チャンス
「お兄様、お風呂の準備が出来ました」
魔力が少しでも回復しないと、体がだるくて仕方がないから、リビングで休憩しているとイリーゼがそう言って俺が休んでいるリビングに入ってきた。
……早くない? さっき行ったばっかりだよな? と言うか、本当に風呂の準備をしてたのかよ。……いや、今までのことから、何となく分かってたけどさ。
「……あー、ありがとな、イリーゼ。でも、本当に何度も言ってるが、もう俺のために何かをする必要なんて無いんだからな?」
「? よく分かりませんが、私が好きでしていることですよ?」
だからなんで分からないんだよ。
……毎回毎回同じようなやり取りだし、なんか、俺の方がおかしいのかと錯覚してくるな。
ただ、おかしいのは絶対イリーゼの方だからな。
いじめをしてきていた相手の為に何かをするなんて、絶対おかしいんだから。
「それより、お風呂には入らないのですか? 背中をお流し致しますよ」
「……風呂には入るよ。ただ、背中は流さなくていい。普通に一人で入るから」
兄妹とはいえ、異性だぞ。……背中を流してくれるだけとはいえ、一緒になんて入るわけないだろ。
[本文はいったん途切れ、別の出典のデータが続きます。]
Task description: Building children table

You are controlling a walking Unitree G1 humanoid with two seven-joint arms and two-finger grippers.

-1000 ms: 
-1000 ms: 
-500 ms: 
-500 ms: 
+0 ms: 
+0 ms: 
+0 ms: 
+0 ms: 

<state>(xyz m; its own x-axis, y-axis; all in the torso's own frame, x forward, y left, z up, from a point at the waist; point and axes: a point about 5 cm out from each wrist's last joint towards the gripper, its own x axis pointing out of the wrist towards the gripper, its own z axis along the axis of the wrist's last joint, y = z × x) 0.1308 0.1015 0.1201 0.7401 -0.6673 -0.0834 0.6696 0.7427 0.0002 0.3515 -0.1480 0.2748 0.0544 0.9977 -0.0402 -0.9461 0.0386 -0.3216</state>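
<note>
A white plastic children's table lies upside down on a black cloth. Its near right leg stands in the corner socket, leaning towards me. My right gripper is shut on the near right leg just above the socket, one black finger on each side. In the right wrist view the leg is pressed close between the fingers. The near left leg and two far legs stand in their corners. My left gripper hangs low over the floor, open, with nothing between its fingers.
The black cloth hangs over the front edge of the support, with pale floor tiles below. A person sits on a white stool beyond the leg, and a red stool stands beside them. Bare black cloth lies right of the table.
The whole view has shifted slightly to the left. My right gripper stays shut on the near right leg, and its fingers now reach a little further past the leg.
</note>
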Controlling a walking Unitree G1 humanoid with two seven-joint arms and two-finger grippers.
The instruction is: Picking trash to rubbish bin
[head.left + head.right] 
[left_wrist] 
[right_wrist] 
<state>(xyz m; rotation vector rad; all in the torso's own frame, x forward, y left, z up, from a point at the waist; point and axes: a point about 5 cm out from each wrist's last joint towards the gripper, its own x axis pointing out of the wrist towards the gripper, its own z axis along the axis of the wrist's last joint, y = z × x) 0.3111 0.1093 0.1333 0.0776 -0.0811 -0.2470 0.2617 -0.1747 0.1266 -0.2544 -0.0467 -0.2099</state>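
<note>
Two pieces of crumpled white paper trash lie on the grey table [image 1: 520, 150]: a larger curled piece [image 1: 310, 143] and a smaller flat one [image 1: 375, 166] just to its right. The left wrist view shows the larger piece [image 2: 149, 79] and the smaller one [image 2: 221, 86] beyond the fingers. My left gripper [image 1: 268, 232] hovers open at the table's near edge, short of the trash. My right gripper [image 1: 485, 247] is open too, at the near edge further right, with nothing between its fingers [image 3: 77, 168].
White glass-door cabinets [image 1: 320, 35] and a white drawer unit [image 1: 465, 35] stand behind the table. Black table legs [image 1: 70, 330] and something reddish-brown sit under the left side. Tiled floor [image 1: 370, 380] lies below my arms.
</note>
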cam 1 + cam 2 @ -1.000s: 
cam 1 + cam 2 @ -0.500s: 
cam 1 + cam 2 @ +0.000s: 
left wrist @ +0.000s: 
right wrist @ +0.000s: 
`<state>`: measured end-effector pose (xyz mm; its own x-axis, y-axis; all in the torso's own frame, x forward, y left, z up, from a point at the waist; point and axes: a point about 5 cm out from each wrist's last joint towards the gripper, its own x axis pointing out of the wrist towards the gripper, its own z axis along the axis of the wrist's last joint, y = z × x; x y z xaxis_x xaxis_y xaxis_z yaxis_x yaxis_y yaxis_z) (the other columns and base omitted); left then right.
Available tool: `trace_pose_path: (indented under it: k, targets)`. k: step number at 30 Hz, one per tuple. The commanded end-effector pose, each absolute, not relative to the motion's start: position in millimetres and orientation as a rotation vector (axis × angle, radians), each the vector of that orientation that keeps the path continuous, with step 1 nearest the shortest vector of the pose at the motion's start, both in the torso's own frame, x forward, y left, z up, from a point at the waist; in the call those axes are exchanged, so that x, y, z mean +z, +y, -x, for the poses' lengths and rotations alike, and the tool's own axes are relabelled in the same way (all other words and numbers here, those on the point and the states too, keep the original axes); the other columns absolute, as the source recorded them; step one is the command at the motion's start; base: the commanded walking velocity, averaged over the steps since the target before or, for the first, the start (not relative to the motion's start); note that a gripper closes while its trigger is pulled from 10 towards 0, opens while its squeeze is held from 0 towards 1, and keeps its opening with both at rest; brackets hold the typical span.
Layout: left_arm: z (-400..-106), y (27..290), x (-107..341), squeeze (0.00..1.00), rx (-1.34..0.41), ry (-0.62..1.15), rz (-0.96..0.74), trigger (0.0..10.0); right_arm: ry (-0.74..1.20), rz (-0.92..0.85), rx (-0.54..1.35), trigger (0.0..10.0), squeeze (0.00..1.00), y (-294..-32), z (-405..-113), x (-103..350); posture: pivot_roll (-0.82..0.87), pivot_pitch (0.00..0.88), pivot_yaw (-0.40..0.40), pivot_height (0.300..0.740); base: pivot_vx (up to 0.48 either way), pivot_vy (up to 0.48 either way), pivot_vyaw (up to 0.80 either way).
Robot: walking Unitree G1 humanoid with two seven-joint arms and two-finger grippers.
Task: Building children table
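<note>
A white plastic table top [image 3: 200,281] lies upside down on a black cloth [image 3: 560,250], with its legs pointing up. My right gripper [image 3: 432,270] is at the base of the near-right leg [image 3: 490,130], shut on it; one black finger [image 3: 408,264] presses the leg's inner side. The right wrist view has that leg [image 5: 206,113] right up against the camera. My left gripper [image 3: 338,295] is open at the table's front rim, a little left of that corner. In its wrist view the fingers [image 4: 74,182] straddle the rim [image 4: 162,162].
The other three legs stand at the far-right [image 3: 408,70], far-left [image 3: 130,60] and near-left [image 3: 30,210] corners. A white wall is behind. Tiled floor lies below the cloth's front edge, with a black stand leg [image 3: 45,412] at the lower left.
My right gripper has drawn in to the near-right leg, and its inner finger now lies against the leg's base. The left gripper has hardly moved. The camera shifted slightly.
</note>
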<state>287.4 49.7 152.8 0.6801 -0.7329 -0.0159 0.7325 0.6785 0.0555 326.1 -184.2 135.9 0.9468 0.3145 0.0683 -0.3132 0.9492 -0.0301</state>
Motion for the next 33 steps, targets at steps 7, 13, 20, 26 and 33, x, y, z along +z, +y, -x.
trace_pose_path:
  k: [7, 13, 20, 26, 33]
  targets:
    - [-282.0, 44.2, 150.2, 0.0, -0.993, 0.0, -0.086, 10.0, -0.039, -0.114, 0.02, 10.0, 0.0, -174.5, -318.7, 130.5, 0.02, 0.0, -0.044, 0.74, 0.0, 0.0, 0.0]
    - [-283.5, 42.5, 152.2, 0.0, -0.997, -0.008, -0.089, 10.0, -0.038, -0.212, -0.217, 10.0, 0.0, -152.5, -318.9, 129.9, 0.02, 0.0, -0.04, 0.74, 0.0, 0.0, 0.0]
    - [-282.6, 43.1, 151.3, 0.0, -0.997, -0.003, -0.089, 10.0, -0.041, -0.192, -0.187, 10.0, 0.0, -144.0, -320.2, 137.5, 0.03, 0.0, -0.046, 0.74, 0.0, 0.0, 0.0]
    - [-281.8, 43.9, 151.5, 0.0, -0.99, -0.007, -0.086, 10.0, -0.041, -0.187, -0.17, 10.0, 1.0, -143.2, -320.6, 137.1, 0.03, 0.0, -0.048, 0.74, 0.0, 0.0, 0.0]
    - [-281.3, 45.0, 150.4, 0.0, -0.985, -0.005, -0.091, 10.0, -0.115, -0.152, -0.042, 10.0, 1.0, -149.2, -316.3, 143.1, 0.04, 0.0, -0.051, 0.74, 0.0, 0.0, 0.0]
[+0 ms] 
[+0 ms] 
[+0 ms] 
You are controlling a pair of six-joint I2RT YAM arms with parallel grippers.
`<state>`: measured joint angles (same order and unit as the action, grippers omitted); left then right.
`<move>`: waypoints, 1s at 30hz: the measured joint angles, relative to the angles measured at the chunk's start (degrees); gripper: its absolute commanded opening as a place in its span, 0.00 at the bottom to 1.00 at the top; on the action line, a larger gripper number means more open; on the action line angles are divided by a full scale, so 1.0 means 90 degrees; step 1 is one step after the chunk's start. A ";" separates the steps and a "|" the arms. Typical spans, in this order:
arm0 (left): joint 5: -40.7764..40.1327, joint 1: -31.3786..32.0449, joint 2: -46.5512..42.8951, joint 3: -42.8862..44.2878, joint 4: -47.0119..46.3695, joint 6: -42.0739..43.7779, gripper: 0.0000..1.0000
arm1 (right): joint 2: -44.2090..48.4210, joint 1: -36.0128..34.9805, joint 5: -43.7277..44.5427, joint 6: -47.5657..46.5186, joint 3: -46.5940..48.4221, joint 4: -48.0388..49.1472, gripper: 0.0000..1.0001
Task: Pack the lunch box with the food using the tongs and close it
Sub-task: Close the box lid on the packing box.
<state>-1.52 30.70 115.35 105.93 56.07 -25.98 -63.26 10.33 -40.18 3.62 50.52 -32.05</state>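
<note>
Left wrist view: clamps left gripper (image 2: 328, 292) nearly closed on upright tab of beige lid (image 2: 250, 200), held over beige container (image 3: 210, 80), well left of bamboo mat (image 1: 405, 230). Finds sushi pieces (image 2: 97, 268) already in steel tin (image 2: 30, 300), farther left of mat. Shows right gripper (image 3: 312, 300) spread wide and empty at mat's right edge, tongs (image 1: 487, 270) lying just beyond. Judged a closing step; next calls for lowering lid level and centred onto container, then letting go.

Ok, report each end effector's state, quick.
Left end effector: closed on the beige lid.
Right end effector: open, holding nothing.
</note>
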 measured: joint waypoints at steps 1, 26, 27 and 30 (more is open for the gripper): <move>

と言うか、なんでいきなりそんなことを提案してきたんだ? ……俺がイリーゼのことをいじめていた時だって、そんなことをしたことなんてなかっただろ。
「……そうですか」
俺の言葉を聞いたイリーゼは残念そうにそう言ってきた。
……まさかとは思うけど、そんなに俺の背中を流したかったのか?
ありえない。と否定すると同時に、今までのイリーゼのことを考えると、有り得るのかもしれない、という考えが頭をよぎってしまった。
……まぁ、あくまでイリーゼの今までの態度が演技じゃなかったら、の話なんだけど、演技だなんて思えないんだよな。
「そ、それじゃあ、風呂に入ってくるな」
一応、少しは魔力も回復したし、脱力感が薄れてきていた俺はそう言って風呂場に向かった。
「……ちゃんとタオルまで用意してあるな」
もちろんありがたいんだけど、これもイリーゼがやるような事じゃ無いんだよ。
……このままイリーゼの考えていることを考えていたって全然理解できる気がしないし、今度、いっそのことイリーゼに俺の事をどう思ってるのか、とか聞いてみるか?
普通に嫌いです、とか言われたらショックだけど、自業自得だし、その時は受け入れるしかない。
そんなことを考えつつも、俺は風呂に入った。
「いい湯だったよ。イリーゼも入ってきたらどうだ?」
そして、風呂を上がった俺は部屋に戻ろうと思ってたんだけど、偶然にもイリーゼとばったり出会ったから、そう言ってイリーゼが風呂に入るように誘導した。
「お兄様がそう言ってくださるのでしたら、私もお風呂に入ってきますね」
「あぁ、ゆっくり浸かるといい」
「はい!」
……これ、チャンス、だよな。
母様にイリーゼのことを聞きに行くチャンスだ。